2Department of Phase I Clinical Trial Unit, Nanjing
Zhongda Hospital, Southeast University, School of Medicine, Nanjing,
210009, China.
Correspondence
Linlin Hu and Huiping Wang, Office of clinical trial institution,
Department of Phase I Clinical Trial Unit, Nanjing Zhongda Hospital,
Southeast University, School of Medicine, Nanjing, 210009, China.

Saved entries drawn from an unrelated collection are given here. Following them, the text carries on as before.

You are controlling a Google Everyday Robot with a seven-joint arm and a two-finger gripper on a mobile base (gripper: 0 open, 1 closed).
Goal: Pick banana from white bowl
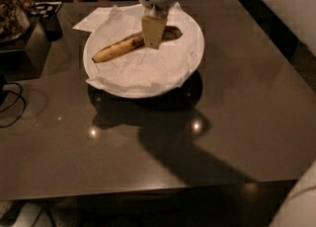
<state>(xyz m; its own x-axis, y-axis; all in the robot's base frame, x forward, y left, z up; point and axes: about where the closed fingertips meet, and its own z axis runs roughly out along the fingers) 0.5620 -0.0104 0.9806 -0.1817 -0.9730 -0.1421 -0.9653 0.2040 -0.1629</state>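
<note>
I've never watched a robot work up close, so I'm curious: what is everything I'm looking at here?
banana: one, dull yellow with brown speckles, lying in the white bowl
white bowl: one, white, on the far half of the table
crumpled paper: one, white, lining the bowl
flat paper sheet: one, white, behind the bowl on its left
table: one, dark glossy brown, under the bowl
cable: one, black, at the left edge of view
gripper: one, tan under a white housing, down on the banana's right half
arm: white, upper right corner
</note>
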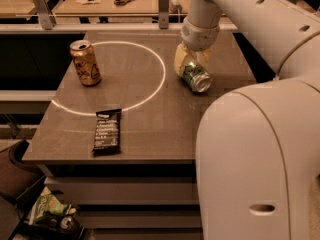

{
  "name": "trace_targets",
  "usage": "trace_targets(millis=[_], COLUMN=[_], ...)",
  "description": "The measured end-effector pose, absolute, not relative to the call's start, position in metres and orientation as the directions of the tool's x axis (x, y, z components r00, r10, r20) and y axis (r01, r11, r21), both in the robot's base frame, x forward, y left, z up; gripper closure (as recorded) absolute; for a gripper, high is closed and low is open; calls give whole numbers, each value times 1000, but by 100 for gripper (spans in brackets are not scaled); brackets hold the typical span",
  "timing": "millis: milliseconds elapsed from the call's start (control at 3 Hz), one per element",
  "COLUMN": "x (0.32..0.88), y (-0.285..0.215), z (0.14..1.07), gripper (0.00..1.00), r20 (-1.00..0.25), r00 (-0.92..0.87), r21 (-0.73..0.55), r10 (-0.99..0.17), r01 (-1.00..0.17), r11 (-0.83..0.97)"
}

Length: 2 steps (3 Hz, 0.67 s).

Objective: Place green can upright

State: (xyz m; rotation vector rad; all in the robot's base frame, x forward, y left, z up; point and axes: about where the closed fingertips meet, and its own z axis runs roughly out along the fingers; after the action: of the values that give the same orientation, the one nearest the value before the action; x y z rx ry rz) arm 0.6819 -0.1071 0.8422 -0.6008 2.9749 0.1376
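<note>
Camera view: gripper (pixel 188 66) at 2 o'clock on the table (pixel 140 129), clamped around the green can (pixel 197 79), presumably so it can tip it up. Can lies tilted, silver end facing 4 o'clock, green-and-white body; not yet upright. Copper can (pixel 85 63) stands at 10 o'clock.

Gripper (pixel 187 64), clasping the tilted green can (pixel 196 77): can's upper end hidden between the jaws. Below-right of jaws: robot body (pixel 250 159) covers table (pixel 150 129) corner, cropped at frame edge.
</note>
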Motion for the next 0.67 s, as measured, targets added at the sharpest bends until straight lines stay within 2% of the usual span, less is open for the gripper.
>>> trace_targets(millis=[667], x=[681], y=[-142], z=[866], gripper=[100], r20=[-266], r00=[-915], r21=[67], r10=[-304], r01=[-332], r11=[941])
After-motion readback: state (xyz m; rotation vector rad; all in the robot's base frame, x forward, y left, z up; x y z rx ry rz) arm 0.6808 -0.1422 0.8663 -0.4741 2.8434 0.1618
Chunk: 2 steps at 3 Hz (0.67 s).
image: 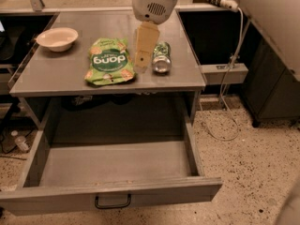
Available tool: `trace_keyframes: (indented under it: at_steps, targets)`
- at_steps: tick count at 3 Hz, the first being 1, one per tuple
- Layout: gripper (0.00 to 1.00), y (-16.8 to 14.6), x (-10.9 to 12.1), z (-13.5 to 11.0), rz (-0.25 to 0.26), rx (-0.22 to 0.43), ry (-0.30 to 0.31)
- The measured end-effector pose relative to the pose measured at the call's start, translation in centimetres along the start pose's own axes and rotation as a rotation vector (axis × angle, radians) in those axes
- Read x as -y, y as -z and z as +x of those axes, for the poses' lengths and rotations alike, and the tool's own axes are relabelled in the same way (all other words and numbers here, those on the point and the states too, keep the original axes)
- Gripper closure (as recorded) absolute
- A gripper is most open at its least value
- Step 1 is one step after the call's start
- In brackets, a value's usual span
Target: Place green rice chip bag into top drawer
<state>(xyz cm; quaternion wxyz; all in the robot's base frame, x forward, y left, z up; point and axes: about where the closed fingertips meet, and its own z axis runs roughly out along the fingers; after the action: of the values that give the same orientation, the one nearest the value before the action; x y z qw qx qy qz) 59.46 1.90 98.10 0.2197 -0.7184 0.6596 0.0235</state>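
Note:
The green rice chip bag point(108, 61) lies flat on the grey tabletop, its white "dang" lettering upside down to the camera. My gripper point(141, 67) hangs from the white arm above the table, pointing down, with its tip just right of the bag's right edge, between the bag and a green soda can point(161, 57). It holds nothing that I can see. The top drawer point(112, 193) is pulled fully open below the table. Its grey inside is bare, and its black handle point(112, 202) sits at the centre of the front panel.
A white bowl point(57, 38) stands at the table's back left. The green can lies on its side close to the gripper's right. A white cable point(229, 78) hangs at the right over the speckled floor. Dark cabinets stand at the right.

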Motion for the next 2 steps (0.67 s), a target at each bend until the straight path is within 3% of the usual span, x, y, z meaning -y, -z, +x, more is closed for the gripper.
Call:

Email: eliza50@sina.com, Email:369594546@qq.com
What is already known about this subject?
1. Absorption of an orally administered drug with pH-dependent
solubility may be altered when it is co-administered with a gastric acid
reducing agent (ARA).
2. Famitinib is a multi-targeted tyrosine kinase receptor inhibitor
which is effective in a wide variety of solid and hematologic
malignancies.
3. Famitinib is a BCS class IV drug, exhibiting pH-dependent solubility.
What this study adds
1. The proton pump inhibitor omeprazole does not have large effects on
the PK behavior of famitinib and its metabolite SHR116637.
2. The safety profile was generally good upon coadministration.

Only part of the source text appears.